For me, Great Gran’s was a garden with hollyhocks above my head. An outside loo with a wide, wooden seat and paper on a string. Ginger biscuits, a budgerigar and Dr Who.
I remember sitting on the carpet in Great Gran’s small parlour, beside LittleBro, watching the first Dr Who. I can’t in all honesty tell you whether this was actually the very first episode, or the repeat they did a week later because the first one coincided with Kennedy being killed. I don’t remember Kennedy being killed. I do remember Susan leading her teachers to the Tardis.
For most of my childhood, Saturday meant Dr Who. Sometimes alongside Dixon of Dock Green; sometimes the Generation Game. Family viewing.
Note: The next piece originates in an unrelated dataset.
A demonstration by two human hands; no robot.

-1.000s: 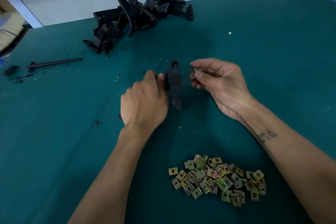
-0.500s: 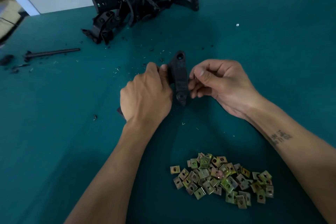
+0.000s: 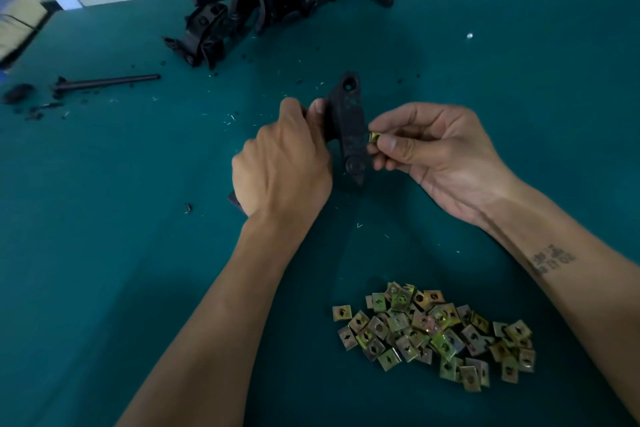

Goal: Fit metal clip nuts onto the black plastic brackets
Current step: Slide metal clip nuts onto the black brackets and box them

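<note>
My left hand (image 3: 282, 166) grips a black plastic bracket (image 3: 350, 121) and holds it upright over the green table, its flat face turned toward me. A round hole shows at the bracket's top end. My right hand (image 3: 429, 152) pinches a small yellowish metal clip nut (image 3: 374, 137) between thumb and fingers, right at the bracket's right edge. Whether the nut sits on the edge or only touches it, I cannot tell. A heap of several loose clip nuts (image 3: 436, 333) lies on the table near me, between my forearms.
A pile of black plastic brackets (image 3: 273, 0) lies at the far edge of the green table (image 3: 519, 114). A black rod (image 3: 107, 81) and small black bits lie at the far left. Plastic shavings are scattered around the middle.
The bracket has turned from edge-on to face me. My right hand has brought the clip nut from beside the bracket up against its right edge.
</note>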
On one occasion, we queued for ages at some exhibition or another to see the Daleks, only for LittleBro to scream so loudly when we got to the front of the queue, that we had to leave. Until writing this, I’ve taken this to be the Ideal Home Exhibition but, now, on reflection, that doesn’t make any sense. Why would you have Daleks in an Ideal Home? Unless as an accessory to your sofa.
My favourite pre-revival Doctor was Tom Baker, natch. We shared a perm. By this time, I was courting and ActorLaddie did a pretty mean impression of K9 being whisked away on a conveyor belt by some evil-doer.
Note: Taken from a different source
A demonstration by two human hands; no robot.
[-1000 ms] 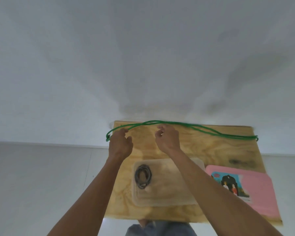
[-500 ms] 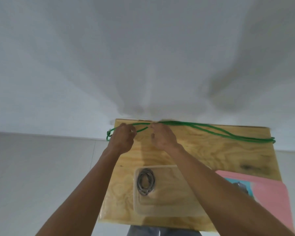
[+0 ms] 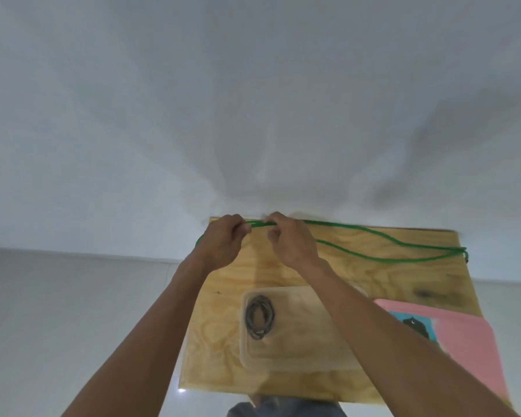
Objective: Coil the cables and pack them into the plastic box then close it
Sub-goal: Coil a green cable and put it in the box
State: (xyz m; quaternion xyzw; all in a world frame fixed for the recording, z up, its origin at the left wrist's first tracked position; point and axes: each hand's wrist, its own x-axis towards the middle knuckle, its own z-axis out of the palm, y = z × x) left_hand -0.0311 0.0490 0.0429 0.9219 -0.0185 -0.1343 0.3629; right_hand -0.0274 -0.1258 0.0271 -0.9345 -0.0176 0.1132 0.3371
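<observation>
While both hands work at the far edge of the plywood board (image 3: 358, 266), the left hand (image 3: 220, 248) and right hand (image 3: 292, 245) sit close together, each with fingers curled around the green cable (image 3: 373, 236). Doubled strands run from the hands rightward to a bend near the board's right edge; a short loop shows left of the left hand. Nearer the person, a clear plastic box (image 3: 301, 356) rests open on the board, a coiled dark cable (image 3: 259, 316) inside at its left end. Right of it lies a pink lid (image 3: 469, 350).
</observation>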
The revived Doctor came as we’d shifted a generation. For a good many years now, the whole family, from Ma and Pa to LegoBoy has hunkered down prior to Christmas Day tea to watch the Doctor and Assistant running in corridors and saving the world. Again.
There was a golden day, a few summers ago, when we went, all fourteen of us, to a Dr Who prom. Murray Gold’s music played live to giant sized clips of David Tennant. Earth has not anything to show more fair. Monsters and aliens roamed the Albert Hall and this time LittleBro stayed the course.
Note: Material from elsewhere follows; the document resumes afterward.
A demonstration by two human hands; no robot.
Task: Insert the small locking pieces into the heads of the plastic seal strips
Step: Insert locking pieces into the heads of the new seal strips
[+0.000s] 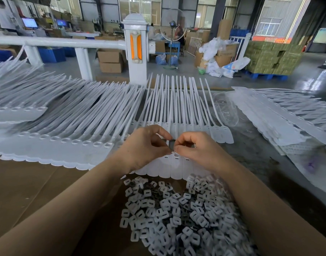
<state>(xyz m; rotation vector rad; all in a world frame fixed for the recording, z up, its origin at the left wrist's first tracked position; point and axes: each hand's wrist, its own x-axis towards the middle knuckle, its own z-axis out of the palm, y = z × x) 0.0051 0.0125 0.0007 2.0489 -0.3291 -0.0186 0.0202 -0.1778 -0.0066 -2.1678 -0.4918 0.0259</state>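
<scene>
On the far left, fanned stacks of joined white seal strips (53, 115) lie on the brown cardboard sheet (19, 182), heads toward the person, each head showing an open rectangular socket, the thin tails spreading away toward the white railing (56, 42).

In the middle, the left hand (140, 146) has its thumb and forefinger curled, pinching at a small dark locking piece (171, 144) that sits between the two hands. The right hand (195, 148) meets it from the other side, its fingers bent and its fingertips nipping the same piece. The piece is held just above the heads of the centre row of strips (174, 161), right over one head's socket; whether it already touches the socket cannot be told, since the fingers hide most of it. This row lies flat, white, its rounded tag ends pointing at the person and its tails running straight away.

Between the forearms, nearer the person, lies a loose heap of locking pieces (177, 215): small white squarish plates with a slot, some dark ones mixed in.

To the right, further strip stacks (280, 122) rest on the grey table (254, 154), beside crumpled clear plastic (226, 109).
</scene>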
I guess that it’s because I associate the programme with happy family occasions, and because there are so few things that appeal right across the generations, that I am feeling miffed at the direction taken by the current series. So much darker; aimed at a narrower audience and no longer, alas, one that includes me.
Last night’s offering was particularly grim: frankly not pre-watershed material. It would have sat more comfortably on a Sunday evening, translated into Danish with subtitles. I’ve had to spend substantial parts of the day listening to a Miss Read, by way of an antidote.
A loss, I think. Time Lords are not ten a penny, and it’s a shame to see them being mangled like chickens.